"Selling California": Are House Prices Equivalent to House Values?
Background and Hypothesis
Data Collection
We started by obtaining data from Zillow covering the median prices of houses in ten California metropolitan statistical areas (MSA). We cleaned up the data for median prices by dropping irrelevant categories such as the region ID and size rank columns.
Next, we obtained house values from Zillow for houses for the same ten MSAs and cleaned the data by dropping the same columns we dropped in the median prices table.
Visualizations
We created two scatterplots to compare the trends of median house price and house value for the ten metropolitan statistical areas (MSA) in California. Based on the two visualizations, it can be noted that the MSAs with higher house values over the years also have higher median prices overall.

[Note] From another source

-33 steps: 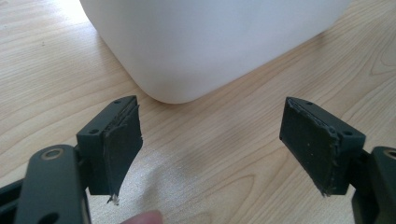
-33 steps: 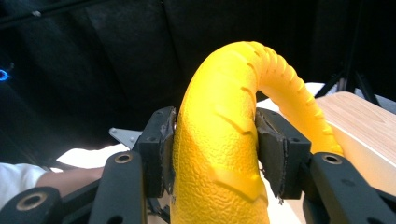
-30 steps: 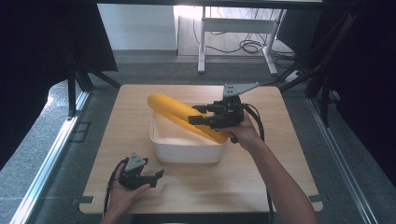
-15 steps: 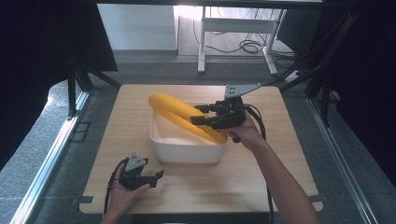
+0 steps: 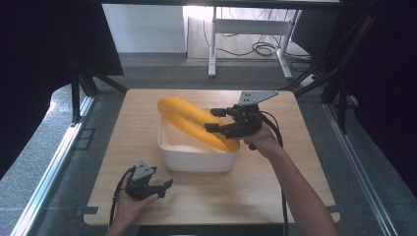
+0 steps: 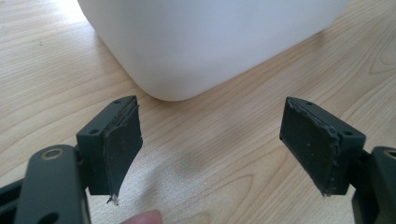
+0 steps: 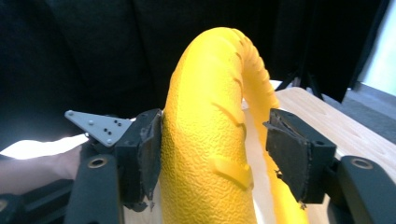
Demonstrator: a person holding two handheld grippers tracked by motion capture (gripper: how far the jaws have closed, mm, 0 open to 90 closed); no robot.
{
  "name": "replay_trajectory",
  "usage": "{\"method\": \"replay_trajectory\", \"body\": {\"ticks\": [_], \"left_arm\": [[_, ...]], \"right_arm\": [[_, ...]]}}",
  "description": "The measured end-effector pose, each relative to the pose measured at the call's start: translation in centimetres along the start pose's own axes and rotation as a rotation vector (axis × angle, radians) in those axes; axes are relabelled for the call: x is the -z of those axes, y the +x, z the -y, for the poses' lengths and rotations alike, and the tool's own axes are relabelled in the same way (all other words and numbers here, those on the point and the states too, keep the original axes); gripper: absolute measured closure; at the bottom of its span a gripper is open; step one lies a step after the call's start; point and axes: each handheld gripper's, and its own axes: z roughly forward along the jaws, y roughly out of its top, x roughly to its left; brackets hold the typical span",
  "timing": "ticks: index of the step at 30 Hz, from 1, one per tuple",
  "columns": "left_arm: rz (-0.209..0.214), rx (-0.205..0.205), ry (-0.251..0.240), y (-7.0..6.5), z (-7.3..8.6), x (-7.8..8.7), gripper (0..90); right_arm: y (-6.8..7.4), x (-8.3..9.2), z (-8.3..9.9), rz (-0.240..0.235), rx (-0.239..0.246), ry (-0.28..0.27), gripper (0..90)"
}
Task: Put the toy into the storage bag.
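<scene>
Yellow curved tube (image 5: 196, 123) lies bent across the white tub (image 5: 196, 157), one end resting on the tub's right rim, its loop rising over the far-left edge. Nearest, left gripper (image 5: 160, 188) rests on the wooden table (image 5: 275, 182) just before the tub, jaws spread wide, nothing between them. Farther on, right gripper (image 5: 212, 120) sits astride the tube; its jaws have just been opening, one pad (image 7: 149, 154) touching the tube, the other pad (image 7: 292, 156) standing off it.
</scene>
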Motion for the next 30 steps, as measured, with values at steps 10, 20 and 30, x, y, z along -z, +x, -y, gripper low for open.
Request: {"method": "replay_trajectory", "body": {"ticks": [10, 20, 30], "left_arm": [[0.0, -0.005, 0.003, 0.1, 0.0, 0.0, 20.8], [0.001, -0.006, 0.004, 0.0, 0.0, 0.0, 20.7], [0.0, -0.006, 0.004, 0.0, 0.0, 0.0, 20.8]], "right_arm": [[-0.3, 0.6, 0.2, 0.057, -0.004, -0.012, 32.2], [-0.6, 1.4, 0.5, 0.124, -0.009, -0.012, 29.5], [-1.1, 2.5, 1.1, 0.169, -0.023, -0.011, 28.1]]}}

We converted the house value data values into lists for each MSA, and graphed the values for each MSA against months spanning from January 2000 to January 2022. From the housing values visualizations, we can observe that the house value trends are similar for all the MSAs, with the value increasing until about 2007, then decreasing until 2012, and then steadily increases after that.
For the median prices, we followed the same steps by converting the median price data values into lists for each MSA, and graphed the values for each MSA against months spanning from January 2018 to January 2022.
A/B Testing
We are testing to see if there is any statistically significant difference between housing value and median price of houses in 10 major regions of CA with a significance value of p = 0.05. We are using A/B Testing to determine if it is significant. A/B testing is done by creating a set of data with labels, and then randomizing the labels to create a distribution of the correlated values. Then, the original observed statistic is compared to the distribution of randomized labels.

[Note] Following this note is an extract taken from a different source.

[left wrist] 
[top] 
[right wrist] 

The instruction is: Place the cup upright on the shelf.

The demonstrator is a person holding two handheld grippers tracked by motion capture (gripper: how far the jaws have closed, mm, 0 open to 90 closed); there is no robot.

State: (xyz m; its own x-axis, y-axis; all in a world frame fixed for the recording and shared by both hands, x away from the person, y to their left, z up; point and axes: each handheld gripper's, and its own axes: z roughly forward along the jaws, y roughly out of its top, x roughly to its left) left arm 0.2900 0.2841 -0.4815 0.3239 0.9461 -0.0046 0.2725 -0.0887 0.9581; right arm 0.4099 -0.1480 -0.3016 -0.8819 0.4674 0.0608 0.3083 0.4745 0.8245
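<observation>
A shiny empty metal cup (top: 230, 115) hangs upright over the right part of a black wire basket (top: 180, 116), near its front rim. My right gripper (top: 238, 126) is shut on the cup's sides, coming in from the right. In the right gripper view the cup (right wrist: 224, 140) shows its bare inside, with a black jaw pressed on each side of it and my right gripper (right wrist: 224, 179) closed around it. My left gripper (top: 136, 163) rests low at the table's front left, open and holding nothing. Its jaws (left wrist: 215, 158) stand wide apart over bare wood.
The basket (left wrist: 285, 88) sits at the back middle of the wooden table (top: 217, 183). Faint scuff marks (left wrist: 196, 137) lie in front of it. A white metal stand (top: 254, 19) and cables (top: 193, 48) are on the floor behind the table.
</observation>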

The null hypothesis is that there is no statistically significant difference between the median prices and house value for the specified region, and the alternate hypothesis is that there is a statistically significant difference between the median prices and house value.
Machine Learning Model
Then we combined the San Francisco and Fresno into one data frame so we could plot data for both cities on the same graph.
Similar to our A/B testing function, we wrote a few functions to help us compare other cities to San Francisco. The function citydatacollect selects one city from the Kaggle data and cleans out any irrelevant values.
The concatenate function takes two cities and makes a data frame with the city name, house price, and year built.